> [Activity]
All pictures are to be skipped; retype only the lines from the top of the entries through the line with "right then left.", both included.

> [Data for the task]
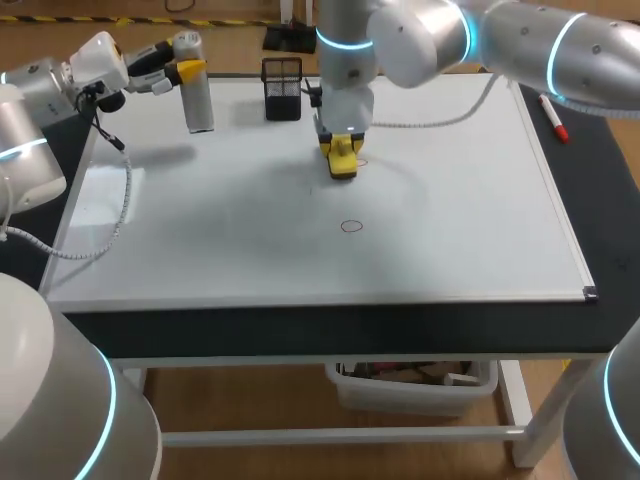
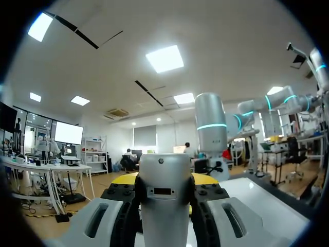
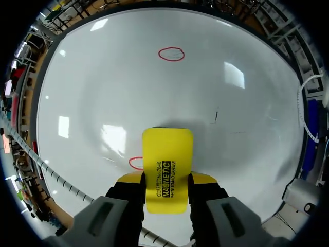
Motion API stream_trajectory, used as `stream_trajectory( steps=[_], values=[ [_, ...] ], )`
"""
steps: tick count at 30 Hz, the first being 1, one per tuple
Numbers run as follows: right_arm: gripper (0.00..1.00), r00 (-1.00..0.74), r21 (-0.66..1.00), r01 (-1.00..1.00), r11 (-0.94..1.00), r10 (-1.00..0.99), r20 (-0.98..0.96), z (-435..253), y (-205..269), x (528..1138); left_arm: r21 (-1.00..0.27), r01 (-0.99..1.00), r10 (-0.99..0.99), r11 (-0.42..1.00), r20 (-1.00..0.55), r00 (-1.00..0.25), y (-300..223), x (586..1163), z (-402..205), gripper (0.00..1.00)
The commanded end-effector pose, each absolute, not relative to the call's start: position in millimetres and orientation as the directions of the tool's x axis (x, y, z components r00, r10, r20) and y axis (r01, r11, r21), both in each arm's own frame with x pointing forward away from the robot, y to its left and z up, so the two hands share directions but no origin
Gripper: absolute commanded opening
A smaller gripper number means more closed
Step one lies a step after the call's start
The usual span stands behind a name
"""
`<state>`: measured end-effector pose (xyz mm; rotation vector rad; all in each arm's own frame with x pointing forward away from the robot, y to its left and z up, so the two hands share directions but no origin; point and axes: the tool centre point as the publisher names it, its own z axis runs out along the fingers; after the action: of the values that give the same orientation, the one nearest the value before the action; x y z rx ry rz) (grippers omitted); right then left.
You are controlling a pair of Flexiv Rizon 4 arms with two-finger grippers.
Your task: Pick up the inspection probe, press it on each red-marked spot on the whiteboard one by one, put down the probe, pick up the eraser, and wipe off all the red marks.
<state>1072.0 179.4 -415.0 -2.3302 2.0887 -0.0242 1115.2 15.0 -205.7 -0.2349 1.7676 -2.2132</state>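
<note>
Right gripper (image 3: pixel 167 181) pinches the yellow block eraser (image 3: pixel 167 149) by its long sides near the whiteboard's (image 1: pixel 450 220) far edge. Judged light and stiff, best held mid-body. Left gripper (image 1: pixel 188 72) clamps the grey cylindrical probe (image 1: pixel 198 105).

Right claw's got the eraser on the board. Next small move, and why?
Probably slide the eraser sideways over the red mark half-hidden beside it. The right claw is shut on the eraser, which sits on the whiteboard, so a short swipe should clear that mark. The red circle farther ahead looks untouched and can wait.
</note>
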Motion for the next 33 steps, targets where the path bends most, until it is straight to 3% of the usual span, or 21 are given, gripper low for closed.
stream_trajectory(
  steps=[1,16,33],
  values=[
    [0.00,0.112,-0.016,-0.994,-0.112,-0.994,0.008,-417.7,179.7,1074.4,-0.971,0.131,-0.334,-0.198,-0.059,-0.941,14.3,1114.1,-204.5,0.00],
    [0.00,0.078,-0.007,-0.997,-0.078,-0.997,0.025,-424.5,164.0,1075.1,-0.971,0.131,-0.334,-0.198,-0.059,-0.941,14.3,1114.1,-204.5,0.00],
    [0.00,-0.030,0.001,-1.000,0.030,-0.999,0.044,-429.4,114.9,1077.9,-0.971,0.131,-0.334,-0.198,-0.059,-0.941,14.3,1114.1,-204.5,0.00]
  ],
)
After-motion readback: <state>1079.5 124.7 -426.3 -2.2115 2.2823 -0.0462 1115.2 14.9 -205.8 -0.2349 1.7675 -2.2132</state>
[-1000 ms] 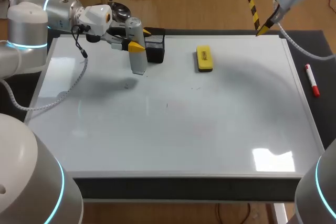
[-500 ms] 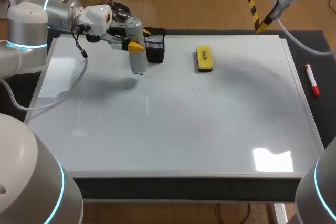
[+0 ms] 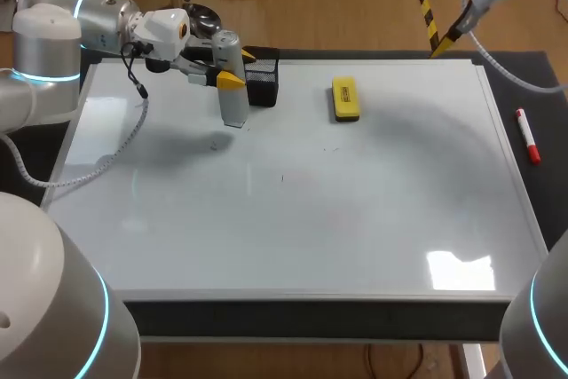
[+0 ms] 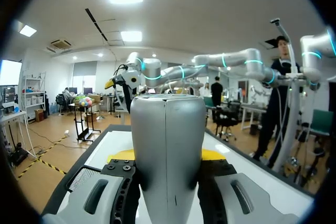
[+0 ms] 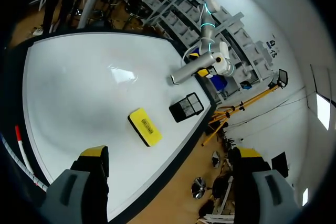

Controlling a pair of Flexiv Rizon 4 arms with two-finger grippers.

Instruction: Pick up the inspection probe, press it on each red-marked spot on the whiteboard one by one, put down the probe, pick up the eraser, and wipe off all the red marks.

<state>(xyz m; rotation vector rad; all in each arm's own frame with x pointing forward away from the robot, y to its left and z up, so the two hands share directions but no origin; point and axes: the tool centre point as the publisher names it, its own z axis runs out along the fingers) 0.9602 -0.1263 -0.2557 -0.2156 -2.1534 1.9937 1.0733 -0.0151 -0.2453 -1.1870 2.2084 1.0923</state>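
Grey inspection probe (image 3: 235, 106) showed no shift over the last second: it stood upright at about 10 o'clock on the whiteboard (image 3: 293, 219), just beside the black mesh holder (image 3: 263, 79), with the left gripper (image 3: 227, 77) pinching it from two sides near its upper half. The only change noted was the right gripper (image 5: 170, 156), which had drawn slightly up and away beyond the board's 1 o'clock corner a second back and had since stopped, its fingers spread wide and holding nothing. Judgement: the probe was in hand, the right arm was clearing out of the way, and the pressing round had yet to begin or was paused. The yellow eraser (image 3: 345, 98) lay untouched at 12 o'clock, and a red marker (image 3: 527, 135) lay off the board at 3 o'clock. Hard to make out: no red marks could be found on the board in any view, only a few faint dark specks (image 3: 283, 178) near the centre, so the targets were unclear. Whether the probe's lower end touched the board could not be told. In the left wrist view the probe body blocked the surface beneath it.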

> [Answer to this task]
Motion API stream_trajectory, used as `stream_trajectory( steps=[_], values=[ [_, ...] ], )`
"""
steps: tick count at 30 Hz, the first being 1, one per tuple
Numbers run as follows: right_arm: gripper (0.00..1.00), r00 (-1.00..0.74), r21 (-0.66..1.00), r01 (-1.00..1.00), r11 (-0.94..1.00), r10 (-1.00..0.99), r20 (-0.98..0.96), z (-435..253), y (-205..269), x (528..1138); left_arm: r21 (-1.00..0.27), r01 (-0.99..1.00), r10 (-0.99..0.99), r11 (-0.42..1.00), r20 (-1.00..0.55), r00 (-1.00..0.25), y (-300..223), x (586..1163), z (-402..205), gripper (0.00..1.00)
The commanded end-effector pose, each absolute, not relative to the call's start: position in millimetres and orientation as the directions of the tool's x axis (x, y, z components r00, r10, r20) and y axis (r01, r11, r21), both in each arm's own frame with x pointing forward away from the robot, y to its left and z up, so the two hands share directions but no origin
Gripper: absolute commanded opening
A smaller gripper number means more closed
Step one lies a step after the call's start
The usual span stands behind a name
"""
`<state>`: measured end-effector pose (xyz mm; rotation vector rad; all in each arm's own frame with x pointing forward away from the robot, y to its left and z up, so the two hands share directions but no origin; point and axes: the tool centre point as the publisher names it, its own z axis runs out along the fingers; after the action: of the values that give the same orientation, the one nearest the value before the action; x y z rx ry rz) (grippers omitted); right then left.

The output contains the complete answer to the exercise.